Reputation:
I am new to Android so am not quite familiar what is considered good/bad coding practice.
Is it considered bad practice to pass an Activity to as a parameter to say, another class?
Below is more or less what I am trying to do:
public class myClass {
MyActivity activity;
public myClass(MyActivity activity) {
this.activity = activity;
}
// do something involving 'activity'
}
I find passing an activity as a parameter to my activity extremely useful as (A) instantly gives access to all properties in it, and (B) very clean; minimal lines of code to do so.

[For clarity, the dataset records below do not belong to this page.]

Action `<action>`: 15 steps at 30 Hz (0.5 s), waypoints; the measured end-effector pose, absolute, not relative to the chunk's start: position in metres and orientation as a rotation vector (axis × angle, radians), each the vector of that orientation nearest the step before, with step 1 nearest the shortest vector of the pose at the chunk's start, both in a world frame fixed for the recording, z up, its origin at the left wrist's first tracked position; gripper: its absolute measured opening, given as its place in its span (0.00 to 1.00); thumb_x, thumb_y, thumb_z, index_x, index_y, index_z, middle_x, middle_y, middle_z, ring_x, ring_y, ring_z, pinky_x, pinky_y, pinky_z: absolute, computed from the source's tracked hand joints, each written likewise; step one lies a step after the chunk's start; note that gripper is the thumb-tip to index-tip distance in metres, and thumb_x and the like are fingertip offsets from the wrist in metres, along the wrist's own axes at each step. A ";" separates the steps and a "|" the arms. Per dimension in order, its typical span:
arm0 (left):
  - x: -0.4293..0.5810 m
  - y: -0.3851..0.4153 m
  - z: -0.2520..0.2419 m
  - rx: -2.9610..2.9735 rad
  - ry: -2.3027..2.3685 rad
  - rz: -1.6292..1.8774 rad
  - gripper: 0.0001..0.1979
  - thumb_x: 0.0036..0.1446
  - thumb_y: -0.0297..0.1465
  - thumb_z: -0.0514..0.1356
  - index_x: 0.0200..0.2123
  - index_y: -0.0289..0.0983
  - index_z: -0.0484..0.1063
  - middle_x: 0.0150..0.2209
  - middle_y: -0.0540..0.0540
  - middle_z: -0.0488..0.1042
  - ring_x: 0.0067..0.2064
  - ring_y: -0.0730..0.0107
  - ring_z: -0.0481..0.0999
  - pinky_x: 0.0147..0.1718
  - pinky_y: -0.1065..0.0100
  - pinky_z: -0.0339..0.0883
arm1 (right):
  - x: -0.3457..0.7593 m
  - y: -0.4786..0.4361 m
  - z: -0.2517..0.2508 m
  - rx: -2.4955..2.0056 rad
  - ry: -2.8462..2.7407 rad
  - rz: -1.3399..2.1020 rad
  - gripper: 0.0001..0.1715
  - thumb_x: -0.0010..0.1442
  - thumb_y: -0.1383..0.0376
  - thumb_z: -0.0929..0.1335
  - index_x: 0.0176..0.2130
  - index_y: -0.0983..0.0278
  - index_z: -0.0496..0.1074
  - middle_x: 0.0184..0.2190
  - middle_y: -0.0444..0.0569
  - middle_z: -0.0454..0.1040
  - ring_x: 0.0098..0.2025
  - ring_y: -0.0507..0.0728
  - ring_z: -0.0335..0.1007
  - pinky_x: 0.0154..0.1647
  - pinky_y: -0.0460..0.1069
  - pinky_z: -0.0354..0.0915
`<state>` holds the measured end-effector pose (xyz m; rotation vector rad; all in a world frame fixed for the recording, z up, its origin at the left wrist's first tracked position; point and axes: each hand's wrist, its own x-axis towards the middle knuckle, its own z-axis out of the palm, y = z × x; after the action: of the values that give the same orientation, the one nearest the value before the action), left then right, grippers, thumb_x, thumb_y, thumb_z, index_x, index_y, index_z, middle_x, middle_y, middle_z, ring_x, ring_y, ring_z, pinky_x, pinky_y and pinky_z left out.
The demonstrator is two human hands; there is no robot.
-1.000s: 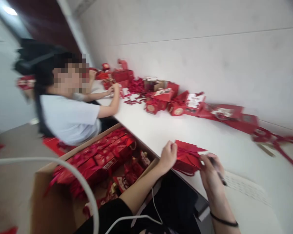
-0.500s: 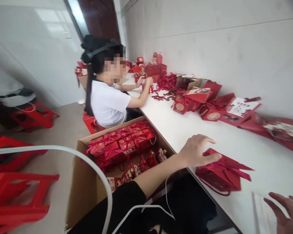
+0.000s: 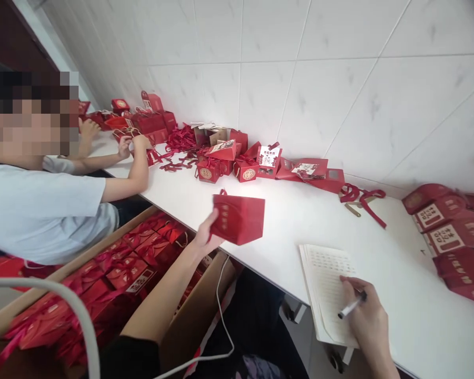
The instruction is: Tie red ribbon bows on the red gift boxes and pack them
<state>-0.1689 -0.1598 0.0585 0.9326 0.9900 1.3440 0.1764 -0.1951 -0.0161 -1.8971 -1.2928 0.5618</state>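
My left hand (image 3: 206,231) is closed on the near left side of a red gift box (image 3: 240,220), raised over the table's front edge. One flat red side with faint gold lettering faces me, and a bit of ribbon sticks up at its top. Over to the right, my right hand (image 3: 369,316) rests on a notepad (image 3: 327,263) with rows of handwriting in its upper part. A black-and-white pen (image 3: 351,305) is gripped in its fingers, slanting across the page.
A cardboard carton (image 3: 209,279) of ribboned red boxes stands below the table edge at left. Beyond it a co-worker (image 3: 51,205) handles red items. Boxes and ribbons (image 3: 181,138) line the wall; more red boxes (image 3: 442,226) stand at right. A white cable (image 3: 221,305) crosses my lap.
My view has swung right. My left hand, earlier open over the ribboned gift box, now holds it up and turned. My right hand, earlier spread by the notepad, now grips a pen on it.
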 end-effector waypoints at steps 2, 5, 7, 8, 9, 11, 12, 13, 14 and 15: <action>-0.172 -0.179 0.064 0.743 0.924 1.391 0.28 0.53 0.53 0.49 0.45 0.38 0.69 0.42 0.39 0.75 0.48 0.53 0.71 0.43 0.53 0.67 | 0.177 -0.193 -0.022 -1.922 -1.369 0.583 0.24 0.47 0.49 0.62 0.35 0.62 0.70 0.38 0.55 0.75 0.41 0.66 0.70 0.38 0.57 0.64; -0.165 -0.203 0.070 0.624 0.834 1.391 0.25 0.54 0.50 0.51 0.48 0.41 0.67 0.44 0.40 0.74 0.46 0.56 0.72 0.42 0.53 0.68 | 0.178 -0.189 -0.024 -1.916 -1.465 0.551 0.24 0.46 0.49 0.61 0.36 0.61 0.71 0.36 0.54 0.75 0.38 0.66 0.70 0.36 0.57 0.64; -0.156 -0.212 0.071 0.627 0.844 1.396 0.25 0.54 0.49 0.51 0.49 0.41 0.66 0.45 0.40 0.73 0.46 0.56 0.73 0.43 0.53 0.68 | 0.179 -0.187 -0.025 -1.905 -1.495 0.548 0.24 0.45 0.49 0.61 0.36 0.61 0.72 0.37 0.54 0.75 0.37 0.67 0.70 0.35 0.57 0.64; -0.153 -0.214 0.070 0.670 0.906 1.418 0.24 0.55 0.49 0.51 0.50 0.41 0.66 0.45 0.40 0.73 0.46 0.56 0.73 0.42 0.53 0.68 | 0.180 -0.187 -0.025 -1.902 -1.498 0.553 0.24 0.45 0.49 0.61 0.35 0.61 0.72 0.37 0.55 0.75 0.37 0.67 0.70 0.34 0.57 0.64; -0.149 -0.215 0.068 0.734 1.001 1.444 0.23 0.56 0.48 0.50 0.50 0.41 0.66 0.45 0.40 0.73 0.45 0.56 0.73 0.42 0.52 0.68 | 0.182 -0.186 -0.026 -1.900 -1.498 0.562 0.25 0.44 0.49 0.62 0.35 0.61 0.72 0.38 0.55 0.75 0.37 0.68 0.70 0.34 0.58 0.65; -0.146 -0.215 0.062 0.862 1.219 1.482 0.20 0.59 0.45 0.50 0.48 0.41 0.68 0.44 0.39 0.74 0.45 0.55 0.72 0.40 0.51 0.69 | 0.185 -0.186 -0.026 -1.903 -1.495 0.591 0.25 0.43 0.49 0.62 0.35 0.61 0.72 0.39 0.56 0.75 0.39 0.69 0.70 0.35 0.59 0.65; -0.145 -0.215 0.059 0.904 1.309 1.493 0.18 0.60 0.44 0.51 0.47 0.41 0.68 0.44 0.39 0.74 0.44 0.55 0.72 0.39 0.51 0.69 | 0.186 -0.186 -0.026 -1.909 -1.493 0.607 0.25 0.42 0.49 0.62 0.35 0.61 0.72 0.39 0.56 0.75 0.40 0.70 0.70 0.36 0.60 0.65; -0.144 -0.215 0.055 0.926 1.374 1.501 0.17 0.60 0.42 0.51 0.47 0.40 0.69 0.44 0.39 0.73 0.44 0.56 0.72 0.39 0.52 0.70 | 0.187 -0.186 -0.026 -1.917 -1.490 0.623 0.25 0.42 0.49 0.62 0.35 0.61 0.72 0.40 0.55 0.74 0.41 0.70 0.70 0.37 0.60 0.65; -0.144 -0.215 0.052 0.932 1.417 1.512 0.16 0.60 0.40 0.53 0.47 0.39 0.68 0.45 0.40 0.72 0.44 0.58 0.72 0.39 0.53 0.70 | 0.188 -0.187 -0.026 -1.929 -1.488 0.639 0.24 0.42 0.49 0.63 0.35 0.61 0.72 0.40 0.55 0.74 0.41 0.71 0.70 0.37 0.61 0.65; -0.145 -0.216 0.049 0.930 1.448 1.525 0.16 0.60 0.39 0.54 0.48 0.38 0.67 0.47 0.40 0.71 0.45 0.60 0.72 0.41 0.54 0.70 | 0.188 -0.187 -0.026 -1.940 -1.489 0.649 0.24 0.43 0.49 0.63 0.35 0.60 0.72 0.41 0.55 0.74 0.41 0.70 0.70 0.37 0.61 0.65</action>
<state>-0.1448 -0.2158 0.0486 0.9300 1.4478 1.5254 0.1882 -0.1870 -0.0258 -1.9396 -1.4890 0.6495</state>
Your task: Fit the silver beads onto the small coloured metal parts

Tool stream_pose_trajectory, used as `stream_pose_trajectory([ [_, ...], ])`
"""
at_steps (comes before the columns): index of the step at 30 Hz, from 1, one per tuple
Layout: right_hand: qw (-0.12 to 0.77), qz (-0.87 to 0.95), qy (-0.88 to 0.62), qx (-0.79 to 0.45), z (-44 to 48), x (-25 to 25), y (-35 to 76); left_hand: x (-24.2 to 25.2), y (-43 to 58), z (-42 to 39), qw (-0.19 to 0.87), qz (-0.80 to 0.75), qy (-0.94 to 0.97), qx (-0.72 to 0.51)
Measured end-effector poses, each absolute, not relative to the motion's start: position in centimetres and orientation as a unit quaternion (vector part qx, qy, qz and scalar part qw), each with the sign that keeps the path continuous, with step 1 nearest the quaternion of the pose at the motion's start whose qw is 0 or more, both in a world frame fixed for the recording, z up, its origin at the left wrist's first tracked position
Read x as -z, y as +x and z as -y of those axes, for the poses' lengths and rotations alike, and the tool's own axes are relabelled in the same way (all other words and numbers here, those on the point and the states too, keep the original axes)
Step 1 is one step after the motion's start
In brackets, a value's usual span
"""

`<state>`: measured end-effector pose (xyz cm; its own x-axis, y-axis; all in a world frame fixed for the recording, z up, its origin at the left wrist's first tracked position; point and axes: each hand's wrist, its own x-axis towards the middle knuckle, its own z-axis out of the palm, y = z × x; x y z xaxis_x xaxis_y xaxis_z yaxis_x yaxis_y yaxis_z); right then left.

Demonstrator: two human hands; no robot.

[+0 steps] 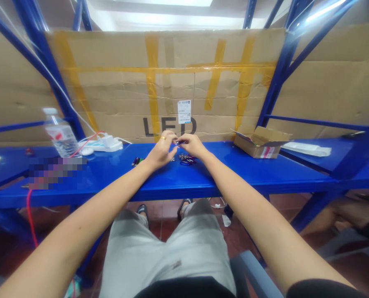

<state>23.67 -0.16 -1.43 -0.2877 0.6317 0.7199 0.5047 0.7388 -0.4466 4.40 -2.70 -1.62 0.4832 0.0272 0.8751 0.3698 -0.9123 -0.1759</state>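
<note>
Above the blue tabletop (pixel 110 178), my left hand (pixel 165 150) and my right hand (pixel 191 145) meet at the fingertips. Both are closed in a pinch around a small shiny piece, too small to name. A ring sits on a left finger. Just below my right hand lies a pile of small metal pieces (pixel 187 159) with dark, blue and reddish parts. A few small coloured pieces (pixel 137 161), dark and green, lie beside my left wrist. Loose tiny bits are under the left fingers, partly hidden.
An open cardboard box (pixel 259 142) stands at the right, near a white packet (pixel 308 149). A clear bottle (pixel 60 134), a white power strip (pixel 105 143) and a red cable (pixel 31 219) are at the left. Behind rises a large cardboard panel (pixel 119 91) between blue posts.
</note>
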Motion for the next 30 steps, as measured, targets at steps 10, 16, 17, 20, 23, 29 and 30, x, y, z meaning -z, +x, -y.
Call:
stream_pose_trajectory([
  [10, 0.476, 0.802, -0.358, -0.047, -0.01, 1.5, 23.71, 1.67, 4.63, 2.94, 0.174, 0.123, -0.858, 0.467],
  [16, 0.473, 0.804, -0.357, -0.043, 0.03, 1.49, 23.72, 1.83, 4.62, 2.9, 0.179, 0.13, -0.861, 0.459],
  [17, 0.471, 0.805, -0.358, -0.042, 0.1, 1.44, 23.73, 1.85, 4.64, 2.92, 0.18, 0.133, -0.862, 0.456],
  [20, 0.465, 0.809, -0.358, -0.035, 0.34, 1.29, 23.74, 1.87, 4.72, 2.96, 0.183, 0.135, -0.862, 0.453],
  [23, 0.461, 0.812, -0.356, -0.03, 0.45, 1.24, 23.72, 1.86, 4.77, 2.93, 0.178, 0.132, -0.859, 0.462],
  [29, 0.48, 0.8, -0.359, -0.031, -0.02, 1.53, 23.73, 1.86, 4.46, 2.6, 0.186, 0.169, -0.842, 0.477],
  [30, 0.481, 0.799, -0.358, -0.032, -0.08, 1.56, 23.73, 1.87, 4.39, 2.52, 0.197, 0.18, -0.841, 0.47],
])
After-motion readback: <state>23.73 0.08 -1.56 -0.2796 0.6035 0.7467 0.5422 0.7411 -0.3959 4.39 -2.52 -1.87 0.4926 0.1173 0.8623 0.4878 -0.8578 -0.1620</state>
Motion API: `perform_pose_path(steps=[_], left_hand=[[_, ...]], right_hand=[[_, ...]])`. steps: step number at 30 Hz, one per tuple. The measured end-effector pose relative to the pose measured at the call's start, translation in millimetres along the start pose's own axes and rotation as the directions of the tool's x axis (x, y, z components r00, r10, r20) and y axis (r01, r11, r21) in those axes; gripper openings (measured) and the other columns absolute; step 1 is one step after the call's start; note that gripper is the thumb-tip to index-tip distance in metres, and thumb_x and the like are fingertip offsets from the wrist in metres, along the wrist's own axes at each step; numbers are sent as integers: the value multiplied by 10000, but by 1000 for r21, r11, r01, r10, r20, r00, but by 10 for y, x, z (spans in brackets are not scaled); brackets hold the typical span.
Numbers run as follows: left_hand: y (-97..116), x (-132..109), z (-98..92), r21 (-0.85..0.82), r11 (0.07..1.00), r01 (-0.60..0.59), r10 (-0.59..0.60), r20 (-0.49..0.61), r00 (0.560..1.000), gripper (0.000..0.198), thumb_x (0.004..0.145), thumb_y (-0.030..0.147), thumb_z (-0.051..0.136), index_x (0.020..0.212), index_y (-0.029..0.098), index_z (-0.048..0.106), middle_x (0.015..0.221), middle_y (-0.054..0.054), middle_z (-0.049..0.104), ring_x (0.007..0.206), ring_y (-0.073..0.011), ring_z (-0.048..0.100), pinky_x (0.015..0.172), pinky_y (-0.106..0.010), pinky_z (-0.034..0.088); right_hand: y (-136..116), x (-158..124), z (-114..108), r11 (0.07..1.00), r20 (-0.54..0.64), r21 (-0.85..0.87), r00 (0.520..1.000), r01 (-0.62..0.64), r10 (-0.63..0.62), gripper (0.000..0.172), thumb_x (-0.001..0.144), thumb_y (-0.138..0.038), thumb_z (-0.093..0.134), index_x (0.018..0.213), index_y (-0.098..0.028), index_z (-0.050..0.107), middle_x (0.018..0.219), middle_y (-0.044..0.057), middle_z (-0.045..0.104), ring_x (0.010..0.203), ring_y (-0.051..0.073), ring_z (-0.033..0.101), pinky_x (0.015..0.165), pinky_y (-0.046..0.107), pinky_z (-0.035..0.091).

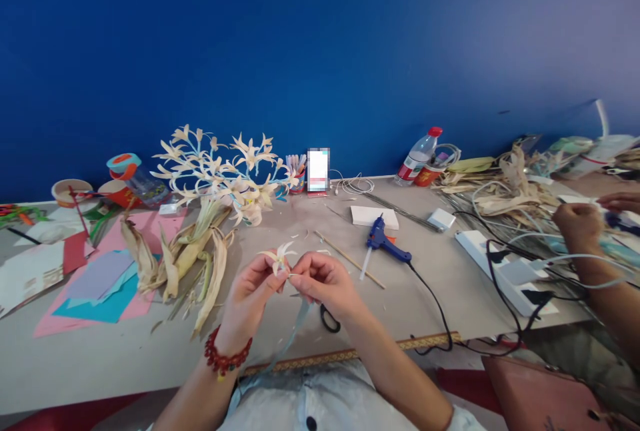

I understand that doing something like this considered "bad practice" in some languages. I was wondering if this was the case for Android? (or Java in general for that matter)
Upvotes: 1
Views: 751
Reputation: 1047
You might make do with Context, which Activity inherits from. It makes more sense to pass the Context around, since that's kind of what happens with Context classes usually. Context is likely to have many of the methods you need.
public class myClass {
Context context;
public myClass(Context context) {
this.context = context;
}
// do something involving 'activity'
}
The inheritance tree for activity:
java.lang.Object
↳ android.content.Context
↳ android.content.ContextWrapper
↳ android.view.ContextThemeWrapper
↳ android.app.Activity
https://developer.android.com/reference/android/app/Activity
Upvotes: 3
Reputation: 23483
It depends on what you are trying to do, but it can be appropriate. Sometimes you may only need the context of the Activity, rather than the activity itself. This is simply a form of dependency injection.